WHAT IS REQUIRED
What lines of the data below hold the string "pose"? Copy each one.

[Saved entries]
++++

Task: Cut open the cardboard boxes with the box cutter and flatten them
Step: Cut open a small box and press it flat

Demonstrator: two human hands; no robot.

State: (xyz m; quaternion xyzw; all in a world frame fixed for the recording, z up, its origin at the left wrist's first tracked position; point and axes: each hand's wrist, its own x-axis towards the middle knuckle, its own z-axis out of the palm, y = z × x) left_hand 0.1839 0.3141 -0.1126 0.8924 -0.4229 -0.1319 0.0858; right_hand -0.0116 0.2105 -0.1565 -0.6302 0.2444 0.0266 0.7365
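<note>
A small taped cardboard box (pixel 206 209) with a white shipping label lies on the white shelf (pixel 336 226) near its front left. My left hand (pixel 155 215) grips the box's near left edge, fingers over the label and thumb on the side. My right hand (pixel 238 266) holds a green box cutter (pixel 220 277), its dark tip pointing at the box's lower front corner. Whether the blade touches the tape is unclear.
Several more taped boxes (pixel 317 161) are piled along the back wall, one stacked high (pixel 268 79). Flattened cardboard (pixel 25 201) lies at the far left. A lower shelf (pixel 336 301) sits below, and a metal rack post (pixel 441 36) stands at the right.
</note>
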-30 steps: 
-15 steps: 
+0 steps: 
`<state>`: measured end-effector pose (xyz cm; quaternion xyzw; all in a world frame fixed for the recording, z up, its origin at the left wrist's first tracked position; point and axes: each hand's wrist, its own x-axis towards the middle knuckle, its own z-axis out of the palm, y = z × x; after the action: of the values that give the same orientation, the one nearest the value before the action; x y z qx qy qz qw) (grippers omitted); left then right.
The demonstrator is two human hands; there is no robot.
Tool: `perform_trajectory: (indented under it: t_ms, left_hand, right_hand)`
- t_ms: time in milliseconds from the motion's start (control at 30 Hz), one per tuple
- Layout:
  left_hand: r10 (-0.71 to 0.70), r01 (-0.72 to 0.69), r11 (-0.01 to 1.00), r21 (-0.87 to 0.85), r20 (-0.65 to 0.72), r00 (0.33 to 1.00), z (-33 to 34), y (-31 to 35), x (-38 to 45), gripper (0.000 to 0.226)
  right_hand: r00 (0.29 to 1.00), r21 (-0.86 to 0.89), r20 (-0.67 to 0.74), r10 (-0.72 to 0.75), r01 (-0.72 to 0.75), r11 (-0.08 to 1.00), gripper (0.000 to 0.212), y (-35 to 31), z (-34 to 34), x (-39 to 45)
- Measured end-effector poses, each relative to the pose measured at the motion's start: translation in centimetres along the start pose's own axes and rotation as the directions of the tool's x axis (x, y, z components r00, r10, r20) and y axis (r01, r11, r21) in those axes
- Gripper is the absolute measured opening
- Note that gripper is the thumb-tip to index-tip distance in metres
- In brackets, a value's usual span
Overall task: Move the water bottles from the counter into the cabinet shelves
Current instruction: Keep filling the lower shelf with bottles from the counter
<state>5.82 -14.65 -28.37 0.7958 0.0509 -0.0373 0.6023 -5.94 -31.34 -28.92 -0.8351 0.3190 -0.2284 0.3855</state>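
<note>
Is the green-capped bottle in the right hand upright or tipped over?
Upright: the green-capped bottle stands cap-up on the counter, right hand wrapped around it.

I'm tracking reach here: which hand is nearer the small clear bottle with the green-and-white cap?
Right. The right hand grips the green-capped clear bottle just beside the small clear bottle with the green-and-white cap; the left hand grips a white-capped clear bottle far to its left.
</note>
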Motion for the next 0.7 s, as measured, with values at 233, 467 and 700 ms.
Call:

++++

FINISHED TASK
`<state>`: measured end-effector pose (xyz cm; quaternion xyzw; all in a world frame fixed for the recording, z up, its origin at the left wrist's first tracked position; point and axes: each hand's wrist, its own x-axis towards the middle knuckle, its own z-axis out of the palm, y = z × x; after the action: of the values that give the same orientation, the one nearest the value before the action; x y z qx qy qz qw) (grippers omitted); left then right.
- Measured end-effector poses, each relative to the pose measured at the motion's start: translation in centimetres along the start pose's own axes and rotation as the directions of the tool's x axis (x, y, z components r00, r10, r20) and y axis (r01, r11, r21) in those axes

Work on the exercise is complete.